Crouzet fait un autre constat, alors que la voie ferrée qui traverse les Landes est mise en service : la pose des rails s’est accompagnée du creusement de fossés de part et d’autre. Or les propriétaires des terres situées de chaque côté de la voie ferrée ont constaté qu’une très large bande de terres était asséchée. Il propose donc de creuser des canaux entourés de buttes, des fossés profonds et rares, un système d’évacuation des eaux des lagunes vers les lacs et les rivières existantes, comme il le fera vers l’Adour pour les marais d’Orx, ou vers le courant de Contis, dont il va faire le déversoir des eaux stagnantes. Les premiers essais sont concluants.

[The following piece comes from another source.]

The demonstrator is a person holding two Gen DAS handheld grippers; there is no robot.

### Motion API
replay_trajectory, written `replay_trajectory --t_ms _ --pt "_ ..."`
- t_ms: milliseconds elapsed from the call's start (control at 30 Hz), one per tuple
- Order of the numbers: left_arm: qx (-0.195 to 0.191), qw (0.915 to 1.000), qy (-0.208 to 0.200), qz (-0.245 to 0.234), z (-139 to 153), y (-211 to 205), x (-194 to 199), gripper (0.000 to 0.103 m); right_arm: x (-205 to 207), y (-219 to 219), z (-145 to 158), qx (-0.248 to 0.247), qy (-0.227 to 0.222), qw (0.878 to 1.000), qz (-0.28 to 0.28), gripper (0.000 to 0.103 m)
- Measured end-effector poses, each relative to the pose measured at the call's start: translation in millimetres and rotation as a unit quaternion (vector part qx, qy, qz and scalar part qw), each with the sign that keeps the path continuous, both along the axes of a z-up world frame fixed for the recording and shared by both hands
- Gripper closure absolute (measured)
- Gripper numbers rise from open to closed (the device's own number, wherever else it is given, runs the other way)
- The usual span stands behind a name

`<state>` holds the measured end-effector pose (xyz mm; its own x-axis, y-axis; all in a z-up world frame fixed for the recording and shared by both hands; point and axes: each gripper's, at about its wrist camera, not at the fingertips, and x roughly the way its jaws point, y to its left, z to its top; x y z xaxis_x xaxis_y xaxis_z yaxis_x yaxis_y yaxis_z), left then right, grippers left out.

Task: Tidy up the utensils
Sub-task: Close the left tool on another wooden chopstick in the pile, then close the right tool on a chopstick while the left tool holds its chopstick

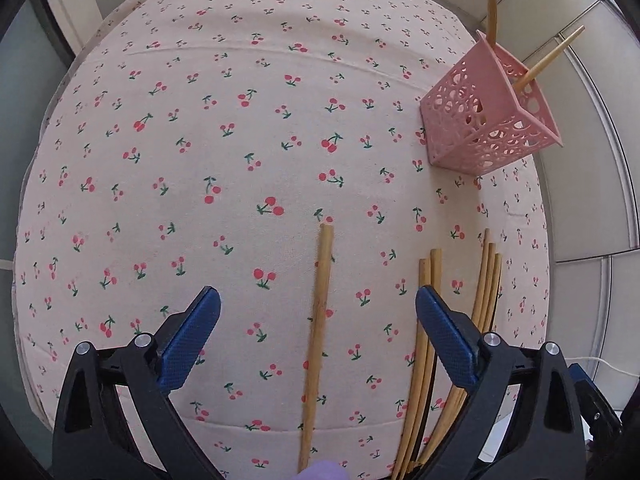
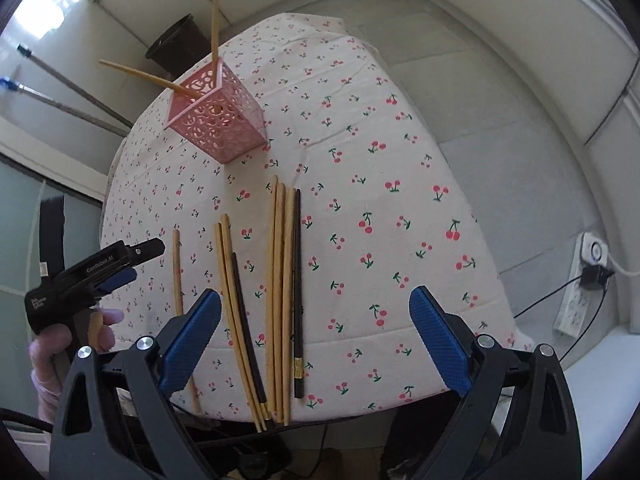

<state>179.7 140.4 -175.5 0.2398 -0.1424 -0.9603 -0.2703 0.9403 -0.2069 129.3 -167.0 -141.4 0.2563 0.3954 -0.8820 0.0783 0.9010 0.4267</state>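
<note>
A pink perforated holder (image 1: 490,118) stands on the cherry-print cloth with two bamboo chopsticks (image 1: 493,0) sticking out; it also shows in the right wrist view (image 2: 218,118). A single bamboo chopstick (image 1: 318,332) lies between the fingers of my open, empty left gripper (image 1: 318,318). Several more chopsticks (image 2: 280,292), bamboo and dark, lie in two bundles on the cloth ahead of my right gripper (image 2: 316,320), which is open and empty above the table's near edge. The left gripper (image 2: 136,256) shows at the left of the right wrist view.
The round table (image 2: 400,220) is covered by the cherry-print cloth. A dark pot (image 2: 182,44) stands on the floor behind it. A white power strip (image 2: 580,284) with a plug and cable lies on the floor to the right.
</note>
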Motion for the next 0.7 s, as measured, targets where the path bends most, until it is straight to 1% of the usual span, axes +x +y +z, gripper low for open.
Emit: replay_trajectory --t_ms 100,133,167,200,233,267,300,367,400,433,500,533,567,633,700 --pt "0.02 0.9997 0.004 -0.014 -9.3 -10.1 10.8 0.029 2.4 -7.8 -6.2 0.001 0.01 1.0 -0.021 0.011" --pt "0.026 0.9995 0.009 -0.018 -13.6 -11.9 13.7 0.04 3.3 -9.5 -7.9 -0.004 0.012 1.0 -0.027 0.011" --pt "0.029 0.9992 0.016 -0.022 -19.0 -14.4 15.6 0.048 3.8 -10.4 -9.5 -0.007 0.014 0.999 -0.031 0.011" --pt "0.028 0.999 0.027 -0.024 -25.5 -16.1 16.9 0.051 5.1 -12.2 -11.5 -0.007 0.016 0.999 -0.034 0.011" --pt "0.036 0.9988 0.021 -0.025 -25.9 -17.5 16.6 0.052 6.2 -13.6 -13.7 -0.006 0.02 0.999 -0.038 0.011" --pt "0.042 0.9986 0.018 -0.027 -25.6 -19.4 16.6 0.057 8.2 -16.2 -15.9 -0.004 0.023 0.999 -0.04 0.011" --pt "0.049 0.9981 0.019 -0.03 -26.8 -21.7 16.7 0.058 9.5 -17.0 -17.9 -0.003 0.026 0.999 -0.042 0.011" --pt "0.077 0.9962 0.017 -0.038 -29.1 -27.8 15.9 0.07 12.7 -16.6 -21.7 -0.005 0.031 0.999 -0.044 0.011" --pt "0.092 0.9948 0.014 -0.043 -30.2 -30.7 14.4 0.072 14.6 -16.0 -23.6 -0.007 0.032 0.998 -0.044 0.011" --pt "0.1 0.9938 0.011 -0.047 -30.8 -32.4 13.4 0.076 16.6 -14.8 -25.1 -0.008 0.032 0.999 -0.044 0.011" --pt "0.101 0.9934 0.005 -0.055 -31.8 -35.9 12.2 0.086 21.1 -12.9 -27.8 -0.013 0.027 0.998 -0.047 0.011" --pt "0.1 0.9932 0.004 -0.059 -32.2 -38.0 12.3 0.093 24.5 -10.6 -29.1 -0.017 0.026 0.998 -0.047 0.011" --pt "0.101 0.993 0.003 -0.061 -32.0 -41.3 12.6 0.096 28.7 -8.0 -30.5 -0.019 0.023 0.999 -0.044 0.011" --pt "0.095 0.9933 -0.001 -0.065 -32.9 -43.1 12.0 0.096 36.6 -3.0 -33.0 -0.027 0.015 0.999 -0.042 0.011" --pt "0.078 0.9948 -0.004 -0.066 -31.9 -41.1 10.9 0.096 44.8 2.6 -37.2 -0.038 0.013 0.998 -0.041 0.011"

En 1853, il est officiellement chargé par le service hydraulique des Ponts et Chaussées du lancement de l’assèchement des Landes (…). Aux manettes dans les Landes, il envoie en 1856 un rapport « à l’appui d’un projet de loi […] relatif à l’assainissement et à la mise en culture des Landes de Gascogne », préconisant de demander aux communes de faire assécher les communaux et les propriétés communales et de mettre en culture ou en plantation de pins. C’est ce que va mettre en place la loi de 1857 « relative à l’assainissement et à la mise en culture des Landes de Gascogne » qui a pour but d’assécher les zones marécageuses des Landes et de faciliter l’exploitation des terres.


La loi de 1857 sur l’aménagement des Landes

« On peut considérer, écrit Christiane Filloles-Allex, que la loi du 19 juin 1857 relative à la mise en valeur des Landes de Gascogne est l’aboutissement des différentes recommandations émises pendant des années par le Conseil général et par la Société d’agriculture, et que les rapports de l’ingénieur Crouzet ont servi de socle à cette loi, dont il va devenir le principal exécutant. » Cette loi concerne une centaine de communes de l’ouest de la Gironde et du nord des Landes, qui ont l’obligation d’installer à leurs frais des systèmes de drainage dans leurs communaux, puis de vendre (sur douze ans) les terrains aux enchères, à charge pour les propriétaires de boiser les parcelles. « Les communes devront assainir et planter d’arbres les landes communales soumises au parcours du bétail », ce qui est une dérogation à leur droit « d’en jouir et disposer […] comme bon leur semblerait. »

La même année 1857, preuve que l’idée est en marche, un roman d’Edmond About, Maître Pierre, raconte comment dans ce « désert » landais, comparé au Sahara, un ingénieur – maître Pierre – transforme le paysage en drainant les marais. Le « Sahara », naguère ignoré, devient un objet d’intérêt et de convoitise, une terre dont il est possible de tirer des bénéfices. Les investissements fonciers se multiplient. Il y a ceux des frères Pereire, ceux de notables bordelais, comme Pierre Guestier, un négociant en vins, actionnaire du Courrier de la Gironde, qui fait de gros investissements fonciers dans les Landes. Il y a enfin ceux de l’empereur lui-même.


Les années de réussite d’Henri Crouzet

Ce sont les années de la réussite pour Crouzet. Il gère le domaine impérial de Solférino, draine les marais d’Orx et, outre les travaux d’assainissement effectués dans le département des Landes, assure la réalisation de centaines de kilomètres de « routes agricoles » pour la Compagnie du Midi, dont il est nommé ingénieur en chef. Ces routes, prévues par la loi de 1857 et décidées par Napoléon III, organisent l’espace landais.

Si les « routes agricoles », largement prises en charge par la Compagnie du Midi servent bien entendu au développement du chemin de fer, amenant au rail les usagers des villages desservis, elles ont largement contribué aussi au développement du département. Mais c’est sur deux autres entreprises qu’Henri Crouzet va se signaler, Solférino et les marais d’Orx, deux investissements personnels de Napoléon III. Les années 60, pour Henri Crouzet, alors que Chambrelent est un peu sur la touche, ce sont vraiment les heures de gloire.